The Risk Insurance Management Society's (RIMS) Cyber Survey (May 2015) provides important benchmarking information for risk managers as they continue to grapple with data security and procurement of cyber insurance. One of the important takeaways is that most companies have standalone cyber insurance at this point, and those that don't are now seriously considering it. That is not a surprise considering the massive data breaches occurring recently ' Target, Anthem, Starwood, the U.S. government. Companies of all sizes need to consider cyber insurance as part of the overall program.
The situation is getting so bad that businesses, large and small, are finally realizing that the question is not if they will get breached, but when. And the sheer number of high-profile breaches in the last year reminds policyholders that cyber coverage is a critical part of any insurance program.

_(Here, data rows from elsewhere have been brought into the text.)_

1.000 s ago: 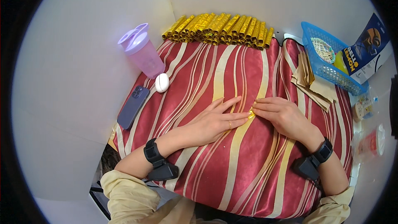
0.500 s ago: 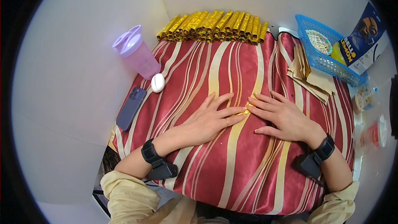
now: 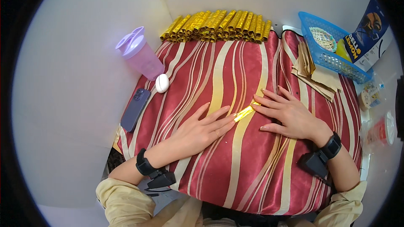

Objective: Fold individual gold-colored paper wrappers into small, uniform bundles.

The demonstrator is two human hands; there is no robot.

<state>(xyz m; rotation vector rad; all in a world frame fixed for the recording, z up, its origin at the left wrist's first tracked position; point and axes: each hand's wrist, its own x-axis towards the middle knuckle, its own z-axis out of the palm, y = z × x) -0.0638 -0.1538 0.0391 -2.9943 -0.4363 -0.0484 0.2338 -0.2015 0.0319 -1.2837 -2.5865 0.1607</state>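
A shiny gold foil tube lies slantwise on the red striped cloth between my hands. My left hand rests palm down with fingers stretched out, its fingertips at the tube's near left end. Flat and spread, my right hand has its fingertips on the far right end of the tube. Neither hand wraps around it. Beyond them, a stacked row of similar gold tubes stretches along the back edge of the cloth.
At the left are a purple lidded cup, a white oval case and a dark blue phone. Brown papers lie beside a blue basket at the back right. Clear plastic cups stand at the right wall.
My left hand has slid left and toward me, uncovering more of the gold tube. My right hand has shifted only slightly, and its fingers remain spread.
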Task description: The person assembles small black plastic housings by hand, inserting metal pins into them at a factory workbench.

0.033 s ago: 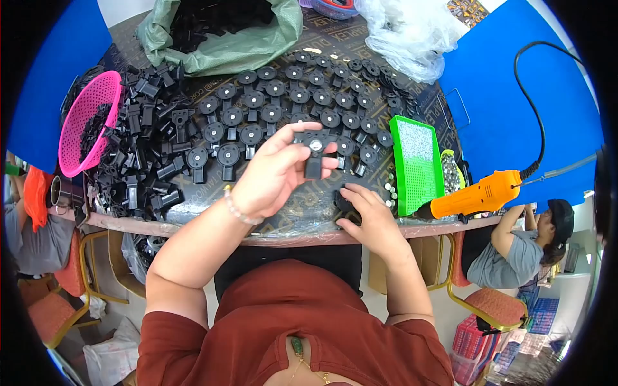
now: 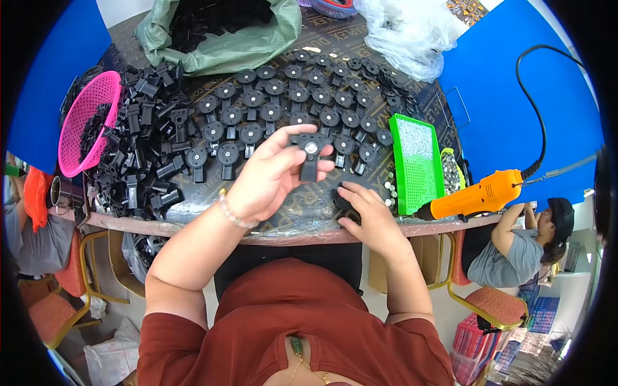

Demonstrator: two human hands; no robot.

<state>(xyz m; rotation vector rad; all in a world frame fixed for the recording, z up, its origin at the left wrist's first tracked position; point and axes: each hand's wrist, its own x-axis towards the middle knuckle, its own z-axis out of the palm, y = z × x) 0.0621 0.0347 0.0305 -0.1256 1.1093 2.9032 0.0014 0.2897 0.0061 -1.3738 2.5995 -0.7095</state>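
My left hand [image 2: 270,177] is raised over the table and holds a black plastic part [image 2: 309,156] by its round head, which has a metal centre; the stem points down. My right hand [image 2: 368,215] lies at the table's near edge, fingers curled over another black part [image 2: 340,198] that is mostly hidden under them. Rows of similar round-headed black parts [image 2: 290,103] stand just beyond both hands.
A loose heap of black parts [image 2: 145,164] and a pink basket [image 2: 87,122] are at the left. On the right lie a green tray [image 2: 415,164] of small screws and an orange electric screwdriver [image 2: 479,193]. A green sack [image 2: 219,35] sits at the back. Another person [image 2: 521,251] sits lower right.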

How Insurance Helps Prepare For a Breach Response
For most companies, the significant costs associated with responding to a data privacy breach cannot be borne internally. Data privacy insurance is required to shift the risk for the company. Going through the process of placing such insurance is the first step to good coverage and a strong response plan.
Insurance underwriters are very cautious and equally thorough in issuing data privacy insurance. Because the new digital order with respect to cyber is not if but when, it requires an extraordinary amount of due diligence in the underwriting process. Companies that go through the process will learn a tremendous amount about the current state of its network security and response plan. Information learned in this process can be useful to find gaps and upgrade security, protocols and insurance coverage. Policyholders will be required to fill out extensive questionnaires from the insurer, and likely allow an onsite visit. All of the information gathered in the process not only informs the insurer as to whether it wants to issue a policy, but can prove invaluable to the company developing a strong network defense and response. An insured can use the information to identify the best response team and leader. The current response plan (every business needs one) can be updated and tested. External resources can be identified and brought into the response process. The clear and present danger to all businesses in the data privacy area cannot be overstated, and the insurance placement process can be the first step to being as prepared as possible.
Benefits of Planning Ahead For Your Response
A comprehensive data incident response is critical, whether the business owns data privacy insurance or not. As noted, the process of placing insurance coverage can provide valuable insight for creating the strongest response plan possible. There are measurable benefits to being well prepared for a data breach. Obviously, a thorough and tested plan will make for a more effective and efficient response. Mistakes made during the first 72 hours of an incident can increase the costs in responding by two or three times. An efficient response can also prevent a loss of sales, income and stock pricing. Customers who are comfortable with the company's response are less likely to stop doing business than those that lose confidence. A proper and effective response also protects the company's brand reputation.
Insurer's Response to the Growing Risk of a Data Breach
In response to the continually growing risk of loss from cyber and privacy violations, insurers are reacting in two ways. First, most insurers are now excluding cyber-risks from more traditional insurance policies, such as Commercial General Liability (CGL) or Errors & Omissions.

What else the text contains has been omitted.